Your instructions:
The data should be printed in full, character for character.
######
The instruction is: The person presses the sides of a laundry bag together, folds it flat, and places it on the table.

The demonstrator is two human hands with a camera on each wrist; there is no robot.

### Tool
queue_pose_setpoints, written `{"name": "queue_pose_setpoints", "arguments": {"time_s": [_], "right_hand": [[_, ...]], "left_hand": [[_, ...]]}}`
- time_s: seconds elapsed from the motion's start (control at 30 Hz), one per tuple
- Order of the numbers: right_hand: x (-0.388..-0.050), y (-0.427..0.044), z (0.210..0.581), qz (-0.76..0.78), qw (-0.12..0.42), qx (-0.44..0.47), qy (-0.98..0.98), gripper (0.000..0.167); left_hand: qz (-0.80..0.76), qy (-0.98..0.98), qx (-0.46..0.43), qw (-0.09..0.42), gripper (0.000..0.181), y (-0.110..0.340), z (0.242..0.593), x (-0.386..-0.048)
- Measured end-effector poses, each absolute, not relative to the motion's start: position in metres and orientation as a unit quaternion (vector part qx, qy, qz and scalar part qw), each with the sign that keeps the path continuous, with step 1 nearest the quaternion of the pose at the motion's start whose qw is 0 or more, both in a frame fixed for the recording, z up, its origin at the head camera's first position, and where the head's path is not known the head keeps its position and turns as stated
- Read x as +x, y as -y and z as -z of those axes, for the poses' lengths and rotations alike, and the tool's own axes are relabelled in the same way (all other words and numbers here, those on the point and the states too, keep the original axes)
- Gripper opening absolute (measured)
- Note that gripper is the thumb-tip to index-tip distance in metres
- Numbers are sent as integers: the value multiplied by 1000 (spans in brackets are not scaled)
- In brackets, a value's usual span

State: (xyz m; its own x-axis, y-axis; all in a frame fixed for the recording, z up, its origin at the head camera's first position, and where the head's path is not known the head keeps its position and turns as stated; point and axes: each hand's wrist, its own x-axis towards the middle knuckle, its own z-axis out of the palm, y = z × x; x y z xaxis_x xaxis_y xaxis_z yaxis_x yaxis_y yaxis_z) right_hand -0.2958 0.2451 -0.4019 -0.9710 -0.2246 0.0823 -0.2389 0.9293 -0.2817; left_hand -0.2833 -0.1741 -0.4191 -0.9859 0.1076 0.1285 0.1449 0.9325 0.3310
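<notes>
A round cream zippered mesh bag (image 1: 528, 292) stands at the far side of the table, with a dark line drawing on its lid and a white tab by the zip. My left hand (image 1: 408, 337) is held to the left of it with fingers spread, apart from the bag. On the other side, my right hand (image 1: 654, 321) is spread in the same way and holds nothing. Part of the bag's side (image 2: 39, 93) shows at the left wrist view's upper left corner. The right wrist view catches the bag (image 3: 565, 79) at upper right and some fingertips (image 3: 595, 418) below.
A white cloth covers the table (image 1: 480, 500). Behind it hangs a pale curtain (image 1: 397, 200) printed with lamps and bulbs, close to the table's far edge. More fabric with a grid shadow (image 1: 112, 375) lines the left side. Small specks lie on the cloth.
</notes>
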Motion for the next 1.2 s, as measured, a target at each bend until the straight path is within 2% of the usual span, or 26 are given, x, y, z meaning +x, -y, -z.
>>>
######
Exercise response:
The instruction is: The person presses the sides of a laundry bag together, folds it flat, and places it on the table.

The demonstrator is two human hands with a camera on each wrist; there is no robot.

### Tool
queue_pose_setpoints, written `{"name": "queue_pose_setpoints", "arguments": {"time_s": [_], "right_hand": [[_, ...]], "left_hand": [[_, ...]]}}`
- time_s: seconds elapsed from the motion's start (control at 30 Hz), one per tuple
- Order of the numbers: right_hand: x (-0.388..-0.050), y (-0.427..0.044), z (0.210..0.581), qz (-0.76..0.78), qw (-0.12..0.42), qx (-0.44..0.47), qy (-0.98..0.98), gripper (0.000..0.167); left_hand: qz (-0.80..0.76), qy (-0.98..0.98), qx (-0.46..0.43), qw (-0.09..0.42), gripper (0.000..0.181), y (-0.110..0.340), z (0.242..0.593), x (-0.386..-0.048)
- Measured end-effector poses, each absolute, not relative to the motion's start: position in metres and orientation as a unit quaternion (vector part qx, qy, qz and scalar part qw), each with the sign that keeps the path continuous, with step 1 nearest the quaternion of the pose at the motion's start whose qw is 0 or more, both in a frame fixed for the recording, z up, its origin at the head camera's first position, and where the head's path is not known the head keeps its position and turns as stated
- Read x as +x, y as -y and z as -z of those axes, for the poses' lengths and rotations alike, and the tool's own axes are relabelled in the same way (all other words and numbers here, those on the point and the states too, keep the original axes)
- Gripper opening absolute (measured)
- Note that gripper is the thumb-tip to index-tip distance in metres
- Numbers are sent as integers: the value multiplied by 1000 (spans in brackets are not scaled)
- In brackets, a value's usual span

State: (xyz m; its own x-axis, y-axis; all in a frame fixed for the recording, z up, its origin at the head camera's first position, and where the head's path is not known the head keeps its position and turns as stated; point and axes: each hand's wrist, its own x-axis towards the middle knuckle, its own z-axis out of the palm, y = z × x; x y z xaxis_x xaxis_y xaxis_z yaxis_x yaxis_y yaxis_z) right_hand -0.2958 0.2451 -0.4019 -0.9710 -0.2246 0.0823 -0.2389 0.9293 -0.2817; left_hand -0.2833 -0.1741 -0.4191 -0.9859 0.1076 0.1285 0.1449 0.9325 0.3310
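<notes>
A round cream zippered mesh bag (image 1: 528, 292) stands at the far side of the table, with a dark line drawing on its lid and a white tab by the zip. My left hand (image 1: 408, 337) is held to the left of it with fingers spread, apart from the bag. On the other side, my right hand (image 1: 654, 321) is spread in the same way and holds nothing. Part of the bag's side (image 2: 39, 93) shows at the left wrist view's upper left corner. The right wrist view catches the bag (image 3: 565, 79) at upper right and some fingertips (image 3: 595, 418) below.
A white cloth covers the table (image 1: 480, 500). Behind it hangs a pale curtain (image 1: 397, 200) printed with lamps and bulbs, close to the table's far edge. More fabric with a grid shadow (image 1: 112, 375) lines the left side. Small specks lie on the cloth.
</notes>
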Motion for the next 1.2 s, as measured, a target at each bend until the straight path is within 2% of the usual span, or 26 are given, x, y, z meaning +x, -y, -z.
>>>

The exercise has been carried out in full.